Patrick Lockwood-Taylor
executiveAnd the go-forward benefit of the cost saving initiatives, so Energize [indiscernible]. I think, three, the building blocks are fairly transparent. And as we continue going through a sort of budgeting process over the next couple of months. But I think we've been a better place for us to answer the question, is that the midpoint and the high point is that there's been [indiscernible]. But more to come on that.
Korinne Wolfmeyer
analystGreat. And then the margin progression, I mean, there's a lot of Projects Energize and in the formula business. Any color on where in that 14% to 16% range could you give us out?
Eduardo Bezerra
executiveYes. We expect to be in that range. So we expect this year to see significant margin OI expansion as compared to last year. And so we're going to be in that range for sure.

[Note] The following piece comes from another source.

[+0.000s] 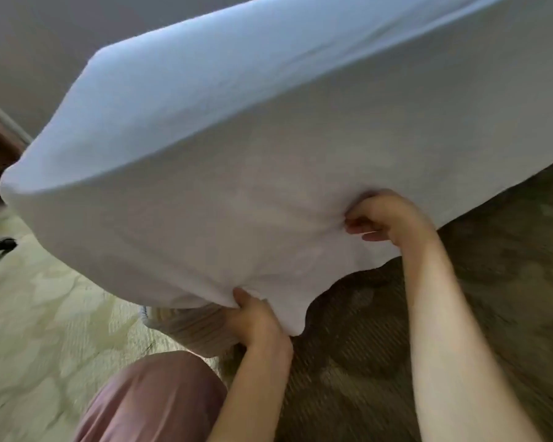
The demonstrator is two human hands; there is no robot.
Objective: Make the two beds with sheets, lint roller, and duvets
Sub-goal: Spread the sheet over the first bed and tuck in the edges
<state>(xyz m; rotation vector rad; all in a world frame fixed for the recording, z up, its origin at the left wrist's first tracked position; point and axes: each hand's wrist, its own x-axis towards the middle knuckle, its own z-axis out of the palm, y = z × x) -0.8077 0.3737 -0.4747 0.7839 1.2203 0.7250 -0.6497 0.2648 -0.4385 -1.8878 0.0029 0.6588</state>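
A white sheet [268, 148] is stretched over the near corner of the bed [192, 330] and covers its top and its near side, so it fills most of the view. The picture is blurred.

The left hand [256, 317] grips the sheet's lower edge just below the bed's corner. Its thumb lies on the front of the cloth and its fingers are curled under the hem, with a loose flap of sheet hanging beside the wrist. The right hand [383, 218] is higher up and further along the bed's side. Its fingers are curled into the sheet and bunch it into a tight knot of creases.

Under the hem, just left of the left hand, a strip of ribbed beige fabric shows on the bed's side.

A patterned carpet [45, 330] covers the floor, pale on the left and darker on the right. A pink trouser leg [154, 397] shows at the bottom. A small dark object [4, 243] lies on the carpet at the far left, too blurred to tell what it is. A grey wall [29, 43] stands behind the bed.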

The question is, is it the midpoint or is close to the top end of the range. We're still defining a little bit more debt because one of the key things is as we invest in brand building capabilities, because of some of these costs that we have eliminating and some reinvestments we need to do, we want to make sure we set the company and the portfolio for success in the years to come. And so what kind of investments we're going to need to do may shift a little bit in that range there.
Korinne Wolfmeyer
analystYes. Got it. And then lastly, in our final minute or so, maybe you can touch on just general capital allocation and cash usage. Obviously, the top co is getting that leverage level down a bit. But beyond the debt pay down, how do you -- how are you thinking about your cash utilization over the coming years?
Eduardo Bezerra
executiveYes. So I think deleveraging is our top priority, reinvesting in some key areas of the company, right? So we talked a little bit on our overall infant formula footprint, right? So we have 3 sites. And to what extent do we want to upgrade and make further decisions about how we want to ensure consistent capacity in production over time is another one. There's still some lagging effects of the supply chain reinvention that needs to come into play into 2025. But aside from that, we want to keep our return to shareholders. Currently, we are in this consecutive growth profile our dividends. This year, we increased only 1% because of the infant formula reduction, but we want to make sure we're going to continue with that profile of returning value to our shareholders. Today, with dividends, after '26, we're going to revisit that and think, should we do anything different with share buyback, et cetera, it's still early to say. And also, we do not expect any major M&A activities, but making sure that in each part of the portfolio, we have the right combination between brands, potentially switches and other things that will complement to what we have done over the last 5 years.
Korinne Wolfmeyer
analystGreat. Well, thank you both so much for being here and present in and looking forward to seeing where the future goes for you.
Eduardo Bezerra
executiveThank you, Korinne. Thank you, everybody.